Gonzalo Lizardo
Hay casualidades
que parecen providenciales. Y lo digo porque hace una semana, mientras escribía
sobre D’Annunzio y las peligrosas relaciones entre la política y la poesía, me
invitaron a participar en un homenaje al poeta Félix Dauajare para festejar el
centenario de su nacimiento. Y la coincidencia me asombró porque la escandalosa
vida del italiano reflejaba la ejemplar modestia del potosino, pero lo hacía
justo al revés. El italiano fue un poeta precoz que murió como un estadista
siniestro, mientras que el potosino hizo una impecable carrera como político,
antes de abjurar y convertirse en el poeta profundo y cabal que todos
deberíamos leer y releer como a un joven clásico.
Apoyado por Gonzalo Santos, “uno de los políticos más
pintorescos y notables de nuestro país”,[1]
Dauajare se inició desde muy joven en la política potosina mientras se dedicaba
en privado a las letras, leyendo seis horas diarias y publicando poemarios.
Tras desempeñar un buen número de cargos públicos, en 1974 ganó la presidencia
municipal de San Luis Potosí —otra ciudad gobernada por un poeta, como la Fiume
de D’Annunzio.
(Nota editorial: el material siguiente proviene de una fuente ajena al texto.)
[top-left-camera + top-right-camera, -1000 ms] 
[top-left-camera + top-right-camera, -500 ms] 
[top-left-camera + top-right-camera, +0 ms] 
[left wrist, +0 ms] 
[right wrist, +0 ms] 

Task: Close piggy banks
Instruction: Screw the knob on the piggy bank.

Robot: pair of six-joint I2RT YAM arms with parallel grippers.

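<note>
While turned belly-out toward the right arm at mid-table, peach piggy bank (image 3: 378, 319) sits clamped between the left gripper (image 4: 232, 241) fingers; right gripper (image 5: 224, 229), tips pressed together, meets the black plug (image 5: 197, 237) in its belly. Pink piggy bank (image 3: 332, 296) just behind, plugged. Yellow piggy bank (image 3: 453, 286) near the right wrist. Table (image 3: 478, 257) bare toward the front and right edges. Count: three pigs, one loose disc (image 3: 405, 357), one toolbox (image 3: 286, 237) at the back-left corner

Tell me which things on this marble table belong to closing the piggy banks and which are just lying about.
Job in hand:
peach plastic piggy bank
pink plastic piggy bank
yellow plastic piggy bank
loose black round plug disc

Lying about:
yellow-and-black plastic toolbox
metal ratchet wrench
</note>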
Según sus familiares, “el licenciado” Dauajare atendía sus
cargos con cierta desidia, derivada del tedio, pero con probada eficacia. Fue
así como conoció a Miguel Donoso Pareja, cuando éste le propuso auspiciar la
creación de un taller literario en la ciudad.
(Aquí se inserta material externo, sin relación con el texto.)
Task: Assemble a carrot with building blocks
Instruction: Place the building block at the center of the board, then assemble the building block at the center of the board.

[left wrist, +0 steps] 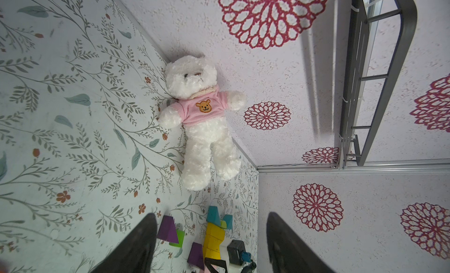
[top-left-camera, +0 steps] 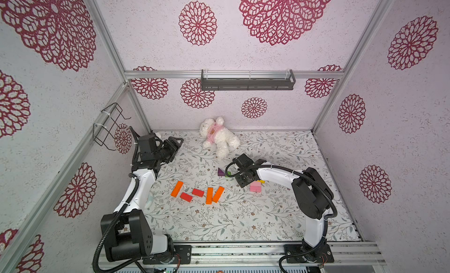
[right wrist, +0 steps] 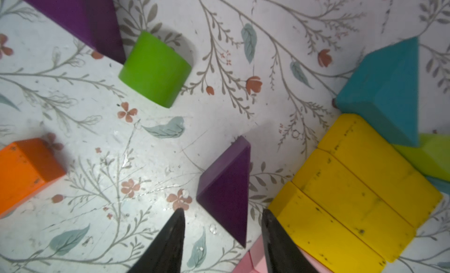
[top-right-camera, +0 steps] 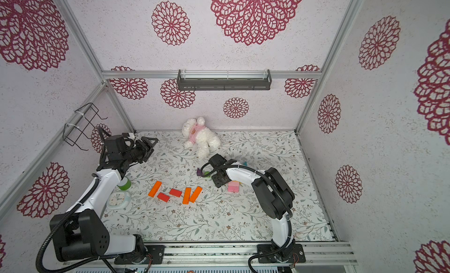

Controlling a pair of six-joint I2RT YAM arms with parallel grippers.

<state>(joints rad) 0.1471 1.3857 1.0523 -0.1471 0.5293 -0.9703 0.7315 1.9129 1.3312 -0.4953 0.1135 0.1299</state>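
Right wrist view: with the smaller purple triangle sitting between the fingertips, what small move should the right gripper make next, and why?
Probably ease the right gripper forward a little before closing. Its jaws stand open; the purple triangle lies between them, untouched, but the fingertips reach only its near end. The yellow bars crowd one finger.

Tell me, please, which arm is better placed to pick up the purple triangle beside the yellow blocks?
Probably right: the right claw stands open astride the purple triangle, while the left claw hangs near the back corner, facing the plush bear.
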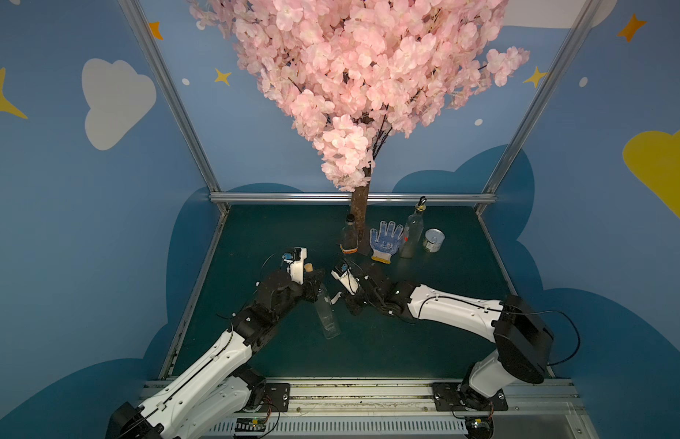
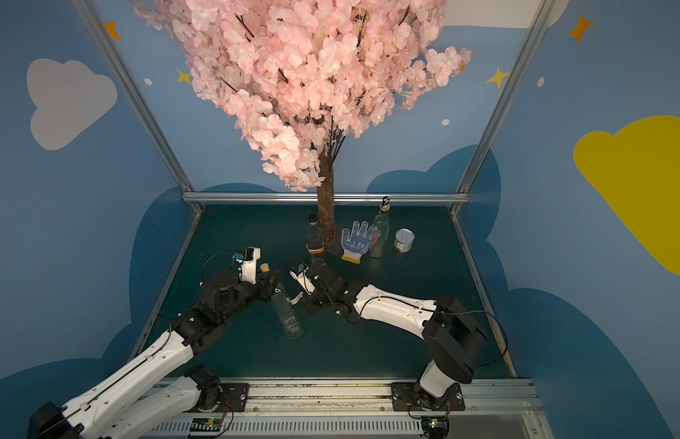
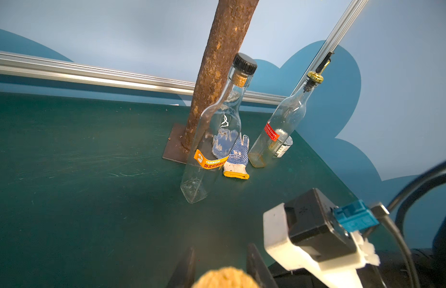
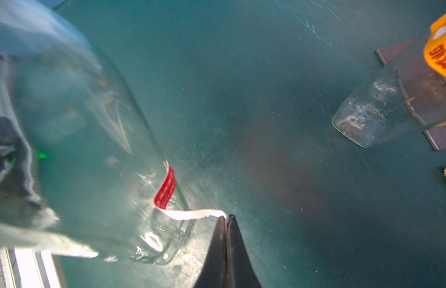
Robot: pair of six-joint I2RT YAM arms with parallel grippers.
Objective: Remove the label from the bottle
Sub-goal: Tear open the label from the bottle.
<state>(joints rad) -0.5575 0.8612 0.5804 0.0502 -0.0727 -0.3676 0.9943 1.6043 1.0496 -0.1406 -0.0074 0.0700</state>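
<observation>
A clear glass bottle [image 1: 328, 313] [image 2: 288, 313] [image 4: 92, 149] leans over the green table, its base toward the front. My left gripper [image 1: 315, 284] [image 2: 271, 284] [image 3: 221, 248] is shut on its neck, just below the cork [image 3: 225, 278]. The label [image 4: 165, 189] is a red strip with a white back. It is partly peeled off the glass near the base. My right gripper [image 4: 226, 217] [image 1: 345, 298] [image 2: 306, 299] is shut on the label's free white end [image 4: 192, 214], right beside the bottle.
At the back stand a tree trunk [image 1: 359, 220] on a metal plate, a bottle with an orange label [image 1: 349, 239] [image 3: 212, 139], a dotted work glove [image 1: 385, 241], a pourer-topped bottle [image 1: 412, 235] and a tin can [image 1: 433, 240]. Metal rails border the table.
</observation>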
Dauajare no sólo lo apoyó, sino que después, a los
pocos días de cumplir con su gestión, se convirtió en un alumno destacado del
taller. Ahí, junto con esa cofradía de jóvenes poetas y narradores, animados
por nuevos principios e inquietudes, el licenciado se reinventó como poeta. Fue
una conversión auténtica, acaso premeditada durante su paso por esa facultad de
letras donde conoció a Reyes, Paz o Pellicer. El feliz renacer de un fénix que
vale también como símbolo de un cambio más amplio: atrás quedó el poeta
decimonónico, ducho en leyes y en política —como López Velarde, como Gorostiza—
para dar paso al poeta-intelectual que advino tras el 68 —como Chumacero, como
Huerta, como Pacheco—: ése que se forma a sí mismo, creativa y críticamente, al
margen de las academias donde suele encontrar refugio.
De ese modo, al emerger de sus cenizas, Dauajare se
permitió elegir a sus propios contemporáneos, su propia tradición. Eso explica,
supongo, que su primer libro trabajado en el taller se llame Contraataque,[2]
y que en su primera página nos asegure: “La poesía es el cadáver de un enemigo
/ que pasará frente a tu puerta / si sabes esperar”,[3] pues
muchas veces resulta que ese enemigo era nuestro propio pasado.
[1] Ojeda, David, Prólogo a Dauajare, Félix,
La vida del relámpago. Obra poética, Verdehalago,
México 1995, p. xiv.
[2] Dauajare, Félix, Contraataque, Tierra Adentro, México 1979.
[3] Dauajare, Félix, La vida del relámpago. Obra poética, p. 291.